Réduire les GES de 70% : quels résultats ?
Même si la température continuerait d'augmenter, les aspects potentiellement les plus dangereux du changement climatique dans L'Arctique (fonte de la calotte glaciaire, réduction du permafrost, montée du niveau des océans) pourraient être partiellement évités, explique Warren Washington, chercheur au NCAR (National Center for Atmospheric Research), principal auteur de cette étude.
Le réchauffement dans l'Arctique pourrait aussi être quasiment réduit de moitié, ce qui aiderait à préserver les pêcheries et les populations d'oiseaux marins et d'animaux polaires, comme les ours blancs, notamment dans le nord de la mer de Béring, estiment ces chercheurs.
"Ces travaux montrent que nous ne pouvons plus éviter un réchauffement important de la planète au XXIe siècle", relève M. Washington, qui s'est basé sur plusieurs modèles informatiques. Mais il ajoute que « si le monde parvenait à réduire les émissions de gaz à effet de serre dans cette proportion (70%), nous pourrions stabiliser la menace présentée par le changement climatique et éviter une catastrophe.

Comparaison : si les GES sont réduits... et si rien n'est fait
Pour leur étude, ces climatologues ont retenu l'hypothèse que le taux de CO2 dans l'atmosphère pourrait être plafonné à 450 ppm à la fin du siècle, un niveau réalisable si les mesures d'économie d'énergie et le développement de technologies vertes sont rapidement mis en œuvre. Si rien n'est fait, la concentration de CO2 atteindrait, selon les projections... 750 ppm d'ici 2100.
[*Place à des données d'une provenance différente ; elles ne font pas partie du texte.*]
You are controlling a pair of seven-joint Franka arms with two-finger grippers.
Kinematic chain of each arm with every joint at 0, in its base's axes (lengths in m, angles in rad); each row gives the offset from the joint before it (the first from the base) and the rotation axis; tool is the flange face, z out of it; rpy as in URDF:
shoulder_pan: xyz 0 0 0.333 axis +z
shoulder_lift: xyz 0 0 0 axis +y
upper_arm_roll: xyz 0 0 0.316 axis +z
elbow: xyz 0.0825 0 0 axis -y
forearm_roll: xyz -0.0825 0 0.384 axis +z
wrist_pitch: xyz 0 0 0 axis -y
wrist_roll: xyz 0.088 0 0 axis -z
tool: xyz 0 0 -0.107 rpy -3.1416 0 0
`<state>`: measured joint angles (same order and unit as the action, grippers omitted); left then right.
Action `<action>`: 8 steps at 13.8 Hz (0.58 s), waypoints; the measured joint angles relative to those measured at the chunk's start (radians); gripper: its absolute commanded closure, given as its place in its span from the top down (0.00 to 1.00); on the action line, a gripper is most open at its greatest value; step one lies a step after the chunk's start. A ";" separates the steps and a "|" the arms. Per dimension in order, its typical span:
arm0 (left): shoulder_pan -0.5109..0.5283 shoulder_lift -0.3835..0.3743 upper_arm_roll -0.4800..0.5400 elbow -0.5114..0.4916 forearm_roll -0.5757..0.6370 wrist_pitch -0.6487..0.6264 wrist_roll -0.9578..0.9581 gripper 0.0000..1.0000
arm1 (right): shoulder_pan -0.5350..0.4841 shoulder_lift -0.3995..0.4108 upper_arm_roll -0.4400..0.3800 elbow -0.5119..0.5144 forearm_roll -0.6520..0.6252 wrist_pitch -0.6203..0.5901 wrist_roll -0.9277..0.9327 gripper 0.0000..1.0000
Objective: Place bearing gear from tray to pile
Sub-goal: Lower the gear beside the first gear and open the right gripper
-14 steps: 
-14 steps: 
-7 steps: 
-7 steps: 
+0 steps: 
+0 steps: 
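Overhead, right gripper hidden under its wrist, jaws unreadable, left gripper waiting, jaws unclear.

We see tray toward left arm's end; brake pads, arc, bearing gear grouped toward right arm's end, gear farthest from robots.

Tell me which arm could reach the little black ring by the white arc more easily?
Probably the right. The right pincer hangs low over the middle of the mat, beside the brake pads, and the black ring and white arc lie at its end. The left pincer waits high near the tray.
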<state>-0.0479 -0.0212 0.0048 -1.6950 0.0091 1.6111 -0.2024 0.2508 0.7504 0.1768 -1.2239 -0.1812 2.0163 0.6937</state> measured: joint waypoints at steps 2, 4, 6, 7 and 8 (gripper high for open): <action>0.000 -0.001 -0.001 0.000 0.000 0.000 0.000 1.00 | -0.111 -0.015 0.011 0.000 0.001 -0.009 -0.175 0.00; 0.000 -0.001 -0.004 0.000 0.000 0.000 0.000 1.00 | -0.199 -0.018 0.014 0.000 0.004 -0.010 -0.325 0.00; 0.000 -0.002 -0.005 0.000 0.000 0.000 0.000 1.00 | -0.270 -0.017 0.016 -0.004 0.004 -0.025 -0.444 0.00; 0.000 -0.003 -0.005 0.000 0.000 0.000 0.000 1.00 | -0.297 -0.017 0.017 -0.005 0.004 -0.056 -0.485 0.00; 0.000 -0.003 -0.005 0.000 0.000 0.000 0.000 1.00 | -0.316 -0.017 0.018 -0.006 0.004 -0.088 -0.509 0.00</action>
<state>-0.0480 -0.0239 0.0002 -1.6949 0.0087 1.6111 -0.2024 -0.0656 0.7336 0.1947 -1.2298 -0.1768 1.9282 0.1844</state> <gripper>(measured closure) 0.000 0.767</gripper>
Les résultats des recherche montrent aussi qu'avec un taux de CO2 limité à 450 ppm, les températures augmenteraient en moyenne de 0,6 degré C° au-dessus de leur niveau actuel, d'ici la fin du siècle. Mais si rien n'est fait, la hausse des températures serait près de... quatre fois plus importante.
La montée des océans serait de 14 centimètres dans la première hypothèse... de 22 centimètres dans l'autre.
Dans le premier cas, le volume des glaces arctiques diminueraient d'environ 25% en été pour se stabiliser d'ici 2100 tandis que, si rien n'est fait, leur réduction serait d'au-moins... 75%.